Hukum yang masih bisa dibeli.Uang masih bisa membeli suara, membeli hukum, bahkan membeli kemaluan. Uang yang digelontorkan bisa menutup kasus. Susah kalau hal ini masih dibiarkan terus menerus. Soal moral pun bisa diputarbalikkan sesuai kepentingan sendiri. Menulis dengan dasar yang dibalik-balikpun bukan lagi mmenjadi pertimbangan.

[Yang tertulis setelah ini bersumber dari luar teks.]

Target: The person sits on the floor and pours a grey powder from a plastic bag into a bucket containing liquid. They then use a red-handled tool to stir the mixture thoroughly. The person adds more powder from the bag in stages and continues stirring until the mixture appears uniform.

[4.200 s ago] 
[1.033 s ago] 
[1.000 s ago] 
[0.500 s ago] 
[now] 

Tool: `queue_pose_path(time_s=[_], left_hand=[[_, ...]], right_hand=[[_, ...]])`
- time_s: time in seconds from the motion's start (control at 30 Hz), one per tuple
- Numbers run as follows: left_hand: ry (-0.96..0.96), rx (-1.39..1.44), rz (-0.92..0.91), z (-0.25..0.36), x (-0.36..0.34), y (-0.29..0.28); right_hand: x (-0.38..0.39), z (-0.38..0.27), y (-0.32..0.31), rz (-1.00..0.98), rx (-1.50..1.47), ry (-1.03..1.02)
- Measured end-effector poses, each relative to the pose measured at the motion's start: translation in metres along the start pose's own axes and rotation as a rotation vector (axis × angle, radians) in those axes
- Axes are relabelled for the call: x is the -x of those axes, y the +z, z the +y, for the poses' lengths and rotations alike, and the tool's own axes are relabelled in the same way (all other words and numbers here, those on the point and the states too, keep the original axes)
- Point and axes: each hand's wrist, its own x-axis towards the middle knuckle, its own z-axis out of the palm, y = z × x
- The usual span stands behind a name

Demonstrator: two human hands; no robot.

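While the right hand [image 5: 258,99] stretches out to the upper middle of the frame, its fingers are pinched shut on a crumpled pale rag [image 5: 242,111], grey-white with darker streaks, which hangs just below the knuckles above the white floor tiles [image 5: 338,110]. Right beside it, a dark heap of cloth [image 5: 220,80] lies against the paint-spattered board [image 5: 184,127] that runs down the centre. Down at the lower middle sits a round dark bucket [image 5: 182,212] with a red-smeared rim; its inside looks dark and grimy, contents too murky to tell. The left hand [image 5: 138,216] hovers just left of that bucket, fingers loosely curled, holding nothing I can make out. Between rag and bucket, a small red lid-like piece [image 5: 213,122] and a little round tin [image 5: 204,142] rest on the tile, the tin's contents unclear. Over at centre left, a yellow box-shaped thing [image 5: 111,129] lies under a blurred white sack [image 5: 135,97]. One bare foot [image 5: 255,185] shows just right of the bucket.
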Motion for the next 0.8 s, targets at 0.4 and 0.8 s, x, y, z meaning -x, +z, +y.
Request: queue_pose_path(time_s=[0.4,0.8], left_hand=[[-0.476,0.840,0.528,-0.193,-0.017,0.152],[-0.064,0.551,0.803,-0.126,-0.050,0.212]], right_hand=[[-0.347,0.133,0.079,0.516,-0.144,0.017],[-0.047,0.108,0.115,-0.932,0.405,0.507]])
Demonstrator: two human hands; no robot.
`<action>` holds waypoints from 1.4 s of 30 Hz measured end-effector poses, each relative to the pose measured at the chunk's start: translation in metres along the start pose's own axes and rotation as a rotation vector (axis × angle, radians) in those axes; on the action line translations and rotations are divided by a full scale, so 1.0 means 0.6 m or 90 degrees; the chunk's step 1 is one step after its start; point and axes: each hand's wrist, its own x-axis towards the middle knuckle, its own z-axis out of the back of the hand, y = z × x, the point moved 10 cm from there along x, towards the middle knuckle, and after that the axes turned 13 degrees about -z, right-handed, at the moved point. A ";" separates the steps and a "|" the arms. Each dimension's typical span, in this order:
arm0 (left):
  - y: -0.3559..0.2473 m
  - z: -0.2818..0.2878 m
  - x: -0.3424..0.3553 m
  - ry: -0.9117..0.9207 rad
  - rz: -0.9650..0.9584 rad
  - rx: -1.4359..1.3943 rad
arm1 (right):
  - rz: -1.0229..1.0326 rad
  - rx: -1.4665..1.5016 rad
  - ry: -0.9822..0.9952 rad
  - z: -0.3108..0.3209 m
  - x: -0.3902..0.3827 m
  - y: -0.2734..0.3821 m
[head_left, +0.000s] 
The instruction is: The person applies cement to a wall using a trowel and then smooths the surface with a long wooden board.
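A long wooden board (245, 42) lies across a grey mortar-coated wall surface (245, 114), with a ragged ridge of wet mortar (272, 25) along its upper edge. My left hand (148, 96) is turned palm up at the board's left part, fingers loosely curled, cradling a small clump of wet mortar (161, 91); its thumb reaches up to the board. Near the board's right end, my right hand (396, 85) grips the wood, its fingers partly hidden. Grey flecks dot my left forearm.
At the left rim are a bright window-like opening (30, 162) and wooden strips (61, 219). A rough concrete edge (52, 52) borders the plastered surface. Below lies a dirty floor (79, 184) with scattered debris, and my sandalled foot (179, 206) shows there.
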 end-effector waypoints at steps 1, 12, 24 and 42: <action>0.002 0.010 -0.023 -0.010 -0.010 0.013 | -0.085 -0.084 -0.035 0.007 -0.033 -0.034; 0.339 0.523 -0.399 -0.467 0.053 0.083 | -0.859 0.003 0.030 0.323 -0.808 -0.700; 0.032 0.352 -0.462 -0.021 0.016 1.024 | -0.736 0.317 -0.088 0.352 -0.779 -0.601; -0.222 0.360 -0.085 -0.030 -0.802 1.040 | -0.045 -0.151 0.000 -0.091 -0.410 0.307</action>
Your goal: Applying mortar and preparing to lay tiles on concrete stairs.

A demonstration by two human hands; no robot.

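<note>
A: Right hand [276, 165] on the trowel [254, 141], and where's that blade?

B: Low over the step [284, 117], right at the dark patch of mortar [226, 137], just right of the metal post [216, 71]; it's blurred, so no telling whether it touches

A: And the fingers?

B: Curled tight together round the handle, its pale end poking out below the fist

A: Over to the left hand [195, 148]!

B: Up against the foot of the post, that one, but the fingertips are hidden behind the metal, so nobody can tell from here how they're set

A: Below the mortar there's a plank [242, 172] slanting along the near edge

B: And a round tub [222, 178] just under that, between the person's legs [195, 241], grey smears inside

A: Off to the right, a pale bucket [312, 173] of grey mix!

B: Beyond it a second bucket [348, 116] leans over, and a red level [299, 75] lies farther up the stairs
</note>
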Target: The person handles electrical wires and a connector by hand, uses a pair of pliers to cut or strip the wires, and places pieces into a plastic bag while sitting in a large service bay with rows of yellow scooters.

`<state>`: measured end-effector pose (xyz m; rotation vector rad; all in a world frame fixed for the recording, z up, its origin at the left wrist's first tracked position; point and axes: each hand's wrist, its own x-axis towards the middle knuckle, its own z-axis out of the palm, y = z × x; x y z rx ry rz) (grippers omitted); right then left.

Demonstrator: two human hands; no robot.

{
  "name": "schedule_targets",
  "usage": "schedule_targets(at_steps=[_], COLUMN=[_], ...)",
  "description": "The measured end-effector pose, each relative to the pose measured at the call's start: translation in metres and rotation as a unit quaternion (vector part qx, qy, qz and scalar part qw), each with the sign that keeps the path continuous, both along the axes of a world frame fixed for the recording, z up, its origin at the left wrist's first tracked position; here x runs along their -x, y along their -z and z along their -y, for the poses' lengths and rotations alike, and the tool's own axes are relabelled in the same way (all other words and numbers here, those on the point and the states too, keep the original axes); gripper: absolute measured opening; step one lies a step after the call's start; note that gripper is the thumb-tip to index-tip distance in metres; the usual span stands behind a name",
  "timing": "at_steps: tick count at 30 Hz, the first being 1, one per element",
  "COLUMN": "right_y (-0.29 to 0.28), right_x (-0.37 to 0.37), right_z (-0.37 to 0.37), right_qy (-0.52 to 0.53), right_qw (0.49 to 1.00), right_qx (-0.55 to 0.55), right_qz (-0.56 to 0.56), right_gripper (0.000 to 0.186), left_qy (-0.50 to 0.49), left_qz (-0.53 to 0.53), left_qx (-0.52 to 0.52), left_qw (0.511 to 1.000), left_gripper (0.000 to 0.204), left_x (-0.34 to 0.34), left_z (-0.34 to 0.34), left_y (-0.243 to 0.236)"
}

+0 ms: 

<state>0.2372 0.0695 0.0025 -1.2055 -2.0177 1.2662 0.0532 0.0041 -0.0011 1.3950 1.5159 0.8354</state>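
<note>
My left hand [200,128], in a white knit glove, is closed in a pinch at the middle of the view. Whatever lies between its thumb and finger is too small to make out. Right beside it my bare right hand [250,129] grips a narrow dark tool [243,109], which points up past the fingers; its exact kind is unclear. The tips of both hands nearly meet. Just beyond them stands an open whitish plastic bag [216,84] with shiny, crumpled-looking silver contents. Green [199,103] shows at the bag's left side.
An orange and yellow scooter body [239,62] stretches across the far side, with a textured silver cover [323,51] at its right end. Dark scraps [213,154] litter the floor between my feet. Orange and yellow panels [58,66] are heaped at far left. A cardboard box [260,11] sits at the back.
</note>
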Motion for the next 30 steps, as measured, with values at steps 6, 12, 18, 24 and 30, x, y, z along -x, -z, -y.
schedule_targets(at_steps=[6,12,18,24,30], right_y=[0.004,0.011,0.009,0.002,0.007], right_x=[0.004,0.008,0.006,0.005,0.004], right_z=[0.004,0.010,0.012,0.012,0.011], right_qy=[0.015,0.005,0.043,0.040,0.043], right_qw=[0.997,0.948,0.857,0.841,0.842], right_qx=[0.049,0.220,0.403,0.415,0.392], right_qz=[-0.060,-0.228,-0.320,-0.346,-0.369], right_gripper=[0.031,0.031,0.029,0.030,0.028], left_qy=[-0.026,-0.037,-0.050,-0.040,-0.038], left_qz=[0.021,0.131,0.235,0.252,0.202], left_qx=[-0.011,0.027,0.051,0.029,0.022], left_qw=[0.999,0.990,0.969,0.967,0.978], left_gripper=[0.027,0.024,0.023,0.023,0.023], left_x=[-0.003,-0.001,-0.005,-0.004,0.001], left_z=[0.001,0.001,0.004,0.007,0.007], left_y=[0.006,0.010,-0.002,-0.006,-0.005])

Apa yang harus dibuat? Â Satu, Pendidikan yang menerapkan kejujuran dan malu berbuat curang. Ini menjadi dasar banyak hal. Dua,penerapan hukum yang tidak pandang bulu dan tegas. Tiga,efek jera hukuman itu ada indikasi yang jelas terukur, bukan asal x bukan y tahun begitu saja. Empat,hukuman sosial yaitu tidak membela pelaku kejahatan dengan alasan apapun. Ingat di sini apapun bisa terjadi kog, bedakan perilaku dengan pribadi. Yang kita hukum, benci, dan kutuk itu perbuatannya bukan orangnya. Kelima,latihan bertanggung jawab atas perbuatan. Hal ini mendesak karena persoalan bangsa makin banyak bukan karena tidak adanya hukum perundangan, namun sikap dan pilihan rakyatnya yang membela kepentingan. Benar atau salah tidak menjadi pertimbangan asal seide dan segagasan, itu pasti benar dan kalau di luar itu pasti salah.
Apakah kebenaran kita selalu berkaitan dengan kepentingan? Jika iya, jangan harap akan ada sikap bertanggung jawab, kambing hitam makin laris dan menjadi sasaran empuk. Hati-hati daging kambing itu membuat darah tinggi.